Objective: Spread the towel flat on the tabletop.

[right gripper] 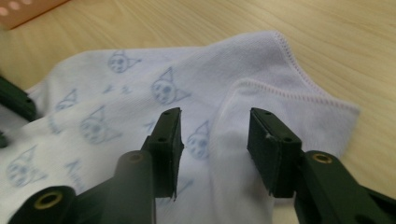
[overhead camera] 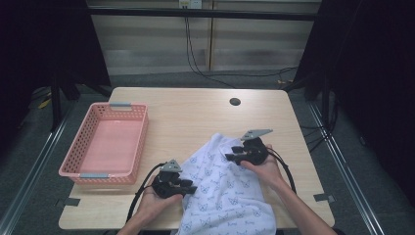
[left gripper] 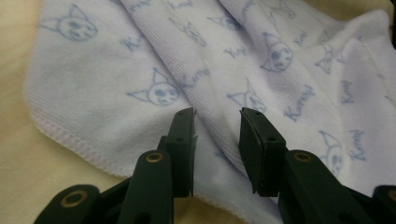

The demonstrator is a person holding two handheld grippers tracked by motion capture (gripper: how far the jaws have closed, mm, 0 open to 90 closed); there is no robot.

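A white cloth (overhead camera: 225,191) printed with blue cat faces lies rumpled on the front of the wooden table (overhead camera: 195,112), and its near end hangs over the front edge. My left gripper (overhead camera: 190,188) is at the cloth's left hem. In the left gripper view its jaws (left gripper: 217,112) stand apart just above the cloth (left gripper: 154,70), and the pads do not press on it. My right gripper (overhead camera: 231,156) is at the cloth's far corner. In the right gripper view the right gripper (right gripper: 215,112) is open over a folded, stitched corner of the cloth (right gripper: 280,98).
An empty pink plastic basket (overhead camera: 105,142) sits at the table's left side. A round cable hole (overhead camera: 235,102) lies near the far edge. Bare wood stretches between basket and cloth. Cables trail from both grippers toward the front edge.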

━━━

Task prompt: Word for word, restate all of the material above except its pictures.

Written reply:
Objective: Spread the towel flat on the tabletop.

[right gripper] 
[overhead camera] 
[left gripper] 

The demonstrator is a person holding two handheld grippers tracked by motion capture (gripper: how far the jaws have closed, mm, 0 open to 90 closed); there is no robot.

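A white cloth (overhead camera: 225,191) printed with blue cat faces lies rumpled on the front of the wooden table (overhead camera: 195,112), and its near end hangs over the front edge. My left gripper (overhead camera: 190,188) is at the cloth's left hem. In the left gripper view its jaws (left gripper: 217,112) stand apart just above the cloth (left gripper: 154,70), and the pads do not press on it. My right gripper (overhead camera: 231,156) is at the cloth's far corner. In the right gripper view the right gripper (right gripper: 215,112) is open over a folded, stitched corner of the cloth (right gripper: 280,98).
An empty pink plastic basket (overhead camera: 105,142) sits at the table's left side. A round cable hole (overhead camera: 235,102) lies near the far edge. Bare wood stretches between basket and cloth. Cables trail from both grippers toward the front edge.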

The exercise requires no more work.